▸ **Problem to work on**: Your answer must be the listing, given again word for word.

========================

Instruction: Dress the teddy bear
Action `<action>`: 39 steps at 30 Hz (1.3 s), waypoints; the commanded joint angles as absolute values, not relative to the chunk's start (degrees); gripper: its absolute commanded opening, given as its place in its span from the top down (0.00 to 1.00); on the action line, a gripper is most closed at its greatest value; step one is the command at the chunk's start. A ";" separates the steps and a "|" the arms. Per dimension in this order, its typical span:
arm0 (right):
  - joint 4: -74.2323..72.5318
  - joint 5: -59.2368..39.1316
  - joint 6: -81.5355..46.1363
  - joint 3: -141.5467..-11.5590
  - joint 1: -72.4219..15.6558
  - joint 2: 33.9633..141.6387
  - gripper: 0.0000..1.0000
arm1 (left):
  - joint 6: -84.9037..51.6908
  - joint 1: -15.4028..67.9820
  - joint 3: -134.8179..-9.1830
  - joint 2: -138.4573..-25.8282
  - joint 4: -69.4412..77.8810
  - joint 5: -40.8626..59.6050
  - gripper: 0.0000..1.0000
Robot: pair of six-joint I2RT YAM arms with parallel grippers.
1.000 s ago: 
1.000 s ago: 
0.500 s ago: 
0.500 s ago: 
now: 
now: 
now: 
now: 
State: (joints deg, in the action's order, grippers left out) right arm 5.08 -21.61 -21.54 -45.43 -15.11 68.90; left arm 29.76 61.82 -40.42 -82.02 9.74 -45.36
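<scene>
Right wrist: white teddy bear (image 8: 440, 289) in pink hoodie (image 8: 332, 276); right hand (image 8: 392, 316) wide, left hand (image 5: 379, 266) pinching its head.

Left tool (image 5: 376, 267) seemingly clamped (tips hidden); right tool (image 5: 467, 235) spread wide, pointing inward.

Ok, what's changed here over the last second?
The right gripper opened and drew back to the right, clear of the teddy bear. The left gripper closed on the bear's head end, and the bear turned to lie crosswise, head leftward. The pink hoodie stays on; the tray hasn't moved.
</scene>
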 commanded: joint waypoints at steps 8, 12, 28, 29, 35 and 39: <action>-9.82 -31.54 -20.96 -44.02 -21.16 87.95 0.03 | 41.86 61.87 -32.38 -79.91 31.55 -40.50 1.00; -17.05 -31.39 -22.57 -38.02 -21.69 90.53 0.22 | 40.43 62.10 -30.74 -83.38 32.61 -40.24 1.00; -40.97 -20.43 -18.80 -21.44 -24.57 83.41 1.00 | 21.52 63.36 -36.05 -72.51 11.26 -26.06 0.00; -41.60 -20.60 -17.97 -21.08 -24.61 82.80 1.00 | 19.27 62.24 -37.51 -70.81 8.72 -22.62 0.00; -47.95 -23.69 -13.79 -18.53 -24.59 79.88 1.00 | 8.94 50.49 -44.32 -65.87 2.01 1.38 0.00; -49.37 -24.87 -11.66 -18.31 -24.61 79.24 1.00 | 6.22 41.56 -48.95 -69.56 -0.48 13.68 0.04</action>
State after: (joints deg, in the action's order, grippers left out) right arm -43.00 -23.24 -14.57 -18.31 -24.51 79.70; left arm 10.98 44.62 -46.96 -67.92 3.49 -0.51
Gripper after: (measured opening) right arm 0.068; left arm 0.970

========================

▸ **Output of the task**:
Instruction: Dress the teddy bear
Action `<action>`: 39 steps at 30 Hz (1.3 s), waypoints; the commanded joint angles as absolute values, not relative to the chunk's start (degrees); gripper: its absolute commanded opening, given as its place in its span from the top down (0.00 to 1.00); on the action line, a gripper is most closed at its greatest value; step one is the command at the chunk's start. A ";" separates the steps and a "|" the arms. Per dimension in this order, its typical span:
arm0 (right):
  - joint 4: -74.2323..72.5318
  - joint 5: -59.2368..39.1316
  - joint 6: -81.5355..46.1363
  - joint 3: -141.5467..-11.5590
  - joint 1: -72.4219..15.6558
  - joint 2: 33.9633..141.6387
  - gripper: 0.0000..1.0000
arm1 (left):
  - joint 6: -84.9037..51.6908
  - joint 1: -15.4028..67.9820
  - joint 3: -134.8179..-9.1830
  - joint 2: -138.4573..-25.8282
  - joint 4: -69.4412..77.8810
  - joint 5: -40.8626..59.6050
  - gripper: 0.0000..1.0000
Robot: pair of six-joint I2RT YAM arms with parallel grippers.
1.000 s ago: 
1.000 s ago: 
0.500 s ago: 
0.500 s ago: 
now: 
now: 
now: 
now: 
State: (joints deg, in the action's order, grippers left out) right arm 5.08 -21.61 -21.54 -45.43 -15.11 68.90; left arm 29.76 61.82 -40.42 -82.02 9.74 -45.36
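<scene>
Right wrist: white teddy bear (image 8: 440, 289) in pink hoodie (image 8: 332, 276); right hand (image 8: 392, 316) wide, left hand (image 5: 379, 266) pinching its head.

Left tool (image 5: 376, 267) seemingly clamped (tips hidden); right tool (image 5: 467, 235) spread wide, pointing inward.

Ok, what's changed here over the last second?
The right gripper opened and drew back to the right, clear of the teddy bear. The left gripper closed on the bear's head end, and the bear turned to lie crosswise, head leftward. The pink hoodie stays on; the tray hasn't moved.
</scene>
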 commanded: joint waypoints at steps 8, 12, 28, 29, 35 and 39: <action>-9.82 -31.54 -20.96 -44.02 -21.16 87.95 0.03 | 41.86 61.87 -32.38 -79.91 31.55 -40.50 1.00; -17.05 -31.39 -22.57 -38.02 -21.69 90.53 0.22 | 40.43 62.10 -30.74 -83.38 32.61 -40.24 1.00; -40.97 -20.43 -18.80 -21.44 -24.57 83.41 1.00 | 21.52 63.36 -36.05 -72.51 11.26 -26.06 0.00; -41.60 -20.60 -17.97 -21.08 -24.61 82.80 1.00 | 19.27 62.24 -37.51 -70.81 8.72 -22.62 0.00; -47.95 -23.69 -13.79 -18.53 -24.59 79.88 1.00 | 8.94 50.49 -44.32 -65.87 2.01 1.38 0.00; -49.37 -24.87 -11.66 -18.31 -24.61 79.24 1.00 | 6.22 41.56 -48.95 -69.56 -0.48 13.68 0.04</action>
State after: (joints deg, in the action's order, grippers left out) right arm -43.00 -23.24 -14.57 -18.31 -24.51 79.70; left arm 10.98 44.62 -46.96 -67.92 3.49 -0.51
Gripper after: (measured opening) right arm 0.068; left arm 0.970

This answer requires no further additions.